- Born: Vivien Elizabeth Neves 20 November 1947 Brighton, England
- Died: 29 December 2002 (aged 55) Guildford, England
- Occupation: Glamour model
- Known for: Nude modelling
- Spouse: John Kelly
- Children: 1

= Vivien Neves =

British glamour model (1947–2002)

Vivien Elizabeth Neves (20 November 1947 – 29 December 2002) was a British glamour model, best known for appearing naked in The Times broadsheet newspaper in 1971, and for her regular appearances on Page 3 of the tabloid newspaper The Sun.

==Early life==
Neves was born in Brighton, England, on 20 November 1947, and grew up in a council flat. Her father worked for the gas board. She followed her parents to Walton-on-Thames in Surrey and had several short-lived jobs, leaving school at age sixteen.

==Career==
Neves moved to London in the mid-1960s and began working as a "bunny" at the Raymond Revuebar in Soho. She posed as Pet of the Month in Penthouse magazine and became known as "The Body" twenty-five years before the same nickname was applied to supermodel Elle Macpherson. A poster campaign by clothing company Nelbarden featured Neves in a swimsuit and appeared comprehensively on the London Underground.

In 1969 Neves was cast as the model 'Tulia' in the film Whirlpool, which The New York Times described as a "sex-and-violence movie"; its review noted that Tulia "is very pretty, and her clothes come off frequently" but that the film suffered from "certain basic flaws" and was "most impressively undistinguished in its dialogue".

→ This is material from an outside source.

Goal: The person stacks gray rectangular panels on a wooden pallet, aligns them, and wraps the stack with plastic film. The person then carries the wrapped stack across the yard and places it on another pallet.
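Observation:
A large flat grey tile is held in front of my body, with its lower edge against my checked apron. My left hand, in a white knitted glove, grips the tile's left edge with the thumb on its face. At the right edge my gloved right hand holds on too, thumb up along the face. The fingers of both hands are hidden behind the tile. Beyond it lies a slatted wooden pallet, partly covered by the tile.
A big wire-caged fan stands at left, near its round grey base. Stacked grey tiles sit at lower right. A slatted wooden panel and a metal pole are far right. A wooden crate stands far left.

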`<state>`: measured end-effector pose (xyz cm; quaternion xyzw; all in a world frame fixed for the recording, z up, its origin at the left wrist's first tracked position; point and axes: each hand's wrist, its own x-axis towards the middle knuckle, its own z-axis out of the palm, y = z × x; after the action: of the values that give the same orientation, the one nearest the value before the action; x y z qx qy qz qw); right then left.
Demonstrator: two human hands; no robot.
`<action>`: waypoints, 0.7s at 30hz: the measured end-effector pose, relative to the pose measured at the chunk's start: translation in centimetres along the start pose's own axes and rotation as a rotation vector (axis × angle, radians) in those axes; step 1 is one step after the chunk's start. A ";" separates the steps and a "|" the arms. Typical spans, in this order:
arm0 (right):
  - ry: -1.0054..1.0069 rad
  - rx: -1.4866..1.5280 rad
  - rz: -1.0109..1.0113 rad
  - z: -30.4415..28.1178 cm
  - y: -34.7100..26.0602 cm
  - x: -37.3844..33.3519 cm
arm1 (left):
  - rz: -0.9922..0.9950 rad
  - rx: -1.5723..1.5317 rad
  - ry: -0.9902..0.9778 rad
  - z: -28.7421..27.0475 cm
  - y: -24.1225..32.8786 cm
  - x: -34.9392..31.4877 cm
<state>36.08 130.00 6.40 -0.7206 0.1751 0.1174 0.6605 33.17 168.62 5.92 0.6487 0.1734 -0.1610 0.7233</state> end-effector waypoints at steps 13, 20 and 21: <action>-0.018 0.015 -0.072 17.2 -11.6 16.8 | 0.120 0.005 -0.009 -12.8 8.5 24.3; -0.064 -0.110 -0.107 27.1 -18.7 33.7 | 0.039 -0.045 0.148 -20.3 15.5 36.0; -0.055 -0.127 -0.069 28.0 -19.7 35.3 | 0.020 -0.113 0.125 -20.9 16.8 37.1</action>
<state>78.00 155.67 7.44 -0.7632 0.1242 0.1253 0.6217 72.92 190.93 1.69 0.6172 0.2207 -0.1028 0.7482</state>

In May 1970 Neves made her first of many appearances as a topless Page 3 girl in The Sun. On 17 March 1971 she appeared in The Times in a full-page advert for Fisons Pharmaceuticals. The advert—which featured the strapline "What's a nice girl like you doing in a firm like this?"—caused a sensation; it was the first time a woman had appeared naked in a broadsheet newspaper, and it brought Neves international attention. In the same year she appeared alongside Tony Curtis and Roger Moore in an episode of The Persuaders!

In the early 1970's she featured in many advertisements for the Norton motorcycle company, as their favoured "poster girl".

Neves retired in early 1973, stating that she was "embarrassed and tired of being in front of the camera".

In the mid-1980s Neves set up the Vivien Neves Modelling Agency, specialising in Page 3 work.

==Personal life==
Neves moved to Guildford and married John Kelly, a photographer. They had one daughter, Kelly, who became a Page 3 girl in the 1990s. Neves was diagnosed with multiple sclerosis in 1979, and her marriage to Kelly was dissolved in 1985. Neves died on 29 December 2002, after contracting pneumonia.